- [AIM OF THE TASK]
Output nothing but the lines from the beginning of the listing below through the line containing "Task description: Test", exactly as they stand, without pictures.

- [INPUT DATA]

----

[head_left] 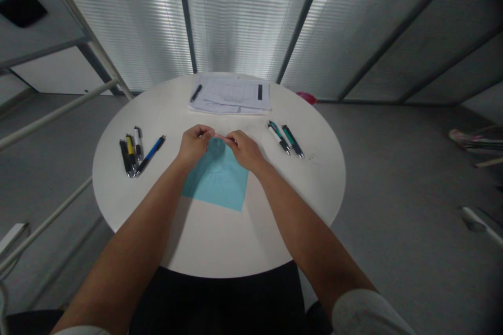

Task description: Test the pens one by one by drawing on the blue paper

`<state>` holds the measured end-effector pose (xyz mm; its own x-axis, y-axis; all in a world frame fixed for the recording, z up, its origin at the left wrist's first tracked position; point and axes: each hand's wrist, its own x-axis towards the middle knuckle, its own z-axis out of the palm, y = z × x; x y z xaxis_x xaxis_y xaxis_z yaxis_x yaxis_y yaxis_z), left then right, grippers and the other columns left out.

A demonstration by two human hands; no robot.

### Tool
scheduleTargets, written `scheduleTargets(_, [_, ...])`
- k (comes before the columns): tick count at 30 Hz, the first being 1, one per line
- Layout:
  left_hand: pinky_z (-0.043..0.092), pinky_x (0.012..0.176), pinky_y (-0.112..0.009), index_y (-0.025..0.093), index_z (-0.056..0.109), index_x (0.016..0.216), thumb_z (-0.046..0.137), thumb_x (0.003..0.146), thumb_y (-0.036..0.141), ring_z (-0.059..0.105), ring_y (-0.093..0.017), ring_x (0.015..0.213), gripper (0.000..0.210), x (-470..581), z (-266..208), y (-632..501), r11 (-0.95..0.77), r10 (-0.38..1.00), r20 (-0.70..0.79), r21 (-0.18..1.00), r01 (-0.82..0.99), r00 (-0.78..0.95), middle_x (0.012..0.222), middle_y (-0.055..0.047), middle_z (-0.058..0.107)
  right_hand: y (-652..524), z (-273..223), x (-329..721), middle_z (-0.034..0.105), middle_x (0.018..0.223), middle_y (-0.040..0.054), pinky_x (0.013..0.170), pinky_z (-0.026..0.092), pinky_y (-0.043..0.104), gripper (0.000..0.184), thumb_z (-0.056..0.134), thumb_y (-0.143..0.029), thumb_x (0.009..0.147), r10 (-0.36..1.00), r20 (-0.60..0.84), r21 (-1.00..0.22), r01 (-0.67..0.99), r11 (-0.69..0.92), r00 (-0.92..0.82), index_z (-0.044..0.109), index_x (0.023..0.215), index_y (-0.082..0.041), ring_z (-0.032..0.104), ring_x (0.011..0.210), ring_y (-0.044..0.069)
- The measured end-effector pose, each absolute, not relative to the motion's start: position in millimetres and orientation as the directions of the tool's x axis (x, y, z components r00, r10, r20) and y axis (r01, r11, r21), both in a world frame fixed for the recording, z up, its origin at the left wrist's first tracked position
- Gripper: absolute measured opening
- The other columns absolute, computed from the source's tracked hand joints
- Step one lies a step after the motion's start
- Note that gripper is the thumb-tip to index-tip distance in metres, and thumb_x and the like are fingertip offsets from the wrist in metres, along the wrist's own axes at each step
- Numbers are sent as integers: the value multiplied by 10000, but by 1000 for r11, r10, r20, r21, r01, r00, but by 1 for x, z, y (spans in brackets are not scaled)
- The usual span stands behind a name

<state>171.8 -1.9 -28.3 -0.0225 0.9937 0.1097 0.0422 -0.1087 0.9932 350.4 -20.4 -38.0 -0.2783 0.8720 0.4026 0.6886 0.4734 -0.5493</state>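
Both my hands meet over the top edge of a light blue sheet of paper (216, 183) that lies at a slant on the round white table. My left hand (195, 144) is closed in a pinch, thumb against fingers. Opposite it, my right hand (244, 147) pinches too. A thin pinkish strip (220, 136) spans the gap between the fingertips; its ends are hidden in the fingers, and I cannot make out its exact kind. Faint creases or marks show on the blue paper, and my hands cover its upper corners.
Left on the table (220, 251) lie several pens, one a blue pen (151, 154). To the right are a green-and-white pen (279, 137) and a dark green pen (293, 141). Printed sheets (236, 95) with a black pen (196, 93) lie at the back. White rails (58, 115) stand left.
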Motion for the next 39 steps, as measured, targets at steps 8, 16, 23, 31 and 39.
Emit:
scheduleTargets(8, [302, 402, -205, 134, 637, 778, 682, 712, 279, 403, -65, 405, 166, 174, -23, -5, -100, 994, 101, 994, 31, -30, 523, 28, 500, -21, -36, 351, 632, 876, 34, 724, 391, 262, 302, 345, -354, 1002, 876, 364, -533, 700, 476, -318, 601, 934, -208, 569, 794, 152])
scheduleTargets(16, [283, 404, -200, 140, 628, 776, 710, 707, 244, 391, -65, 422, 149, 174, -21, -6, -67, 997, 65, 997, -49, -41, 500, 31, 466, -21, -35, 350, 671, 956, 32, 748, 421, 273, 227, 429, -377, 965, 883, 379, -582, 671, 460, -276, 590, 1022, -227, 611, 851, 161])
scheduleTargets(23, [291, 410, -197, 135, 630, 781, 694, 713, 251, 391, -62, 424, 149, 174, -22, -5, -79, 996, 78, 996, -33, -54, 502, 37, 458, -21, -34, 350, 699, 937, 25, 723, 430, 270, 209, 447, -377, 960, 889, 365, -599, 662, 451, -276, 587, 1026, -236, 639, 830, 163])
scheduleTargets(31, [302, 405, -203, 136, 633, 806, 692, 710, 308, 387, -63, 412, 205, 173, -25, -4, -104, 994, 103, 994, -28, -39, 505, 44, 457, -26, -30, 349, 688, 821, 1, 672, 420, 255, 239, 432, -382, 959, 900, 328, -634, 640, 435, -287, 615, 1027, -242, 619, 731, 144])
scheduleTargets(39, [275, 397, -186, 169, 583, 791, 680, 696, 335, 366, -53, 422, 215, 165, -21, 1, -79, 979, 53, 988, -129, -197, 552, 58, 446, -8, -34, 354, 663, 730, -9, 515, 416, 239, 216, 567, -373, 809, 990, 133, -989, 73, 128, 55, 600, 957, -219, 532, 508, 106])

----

- [OUTPUT]
[head_left] 

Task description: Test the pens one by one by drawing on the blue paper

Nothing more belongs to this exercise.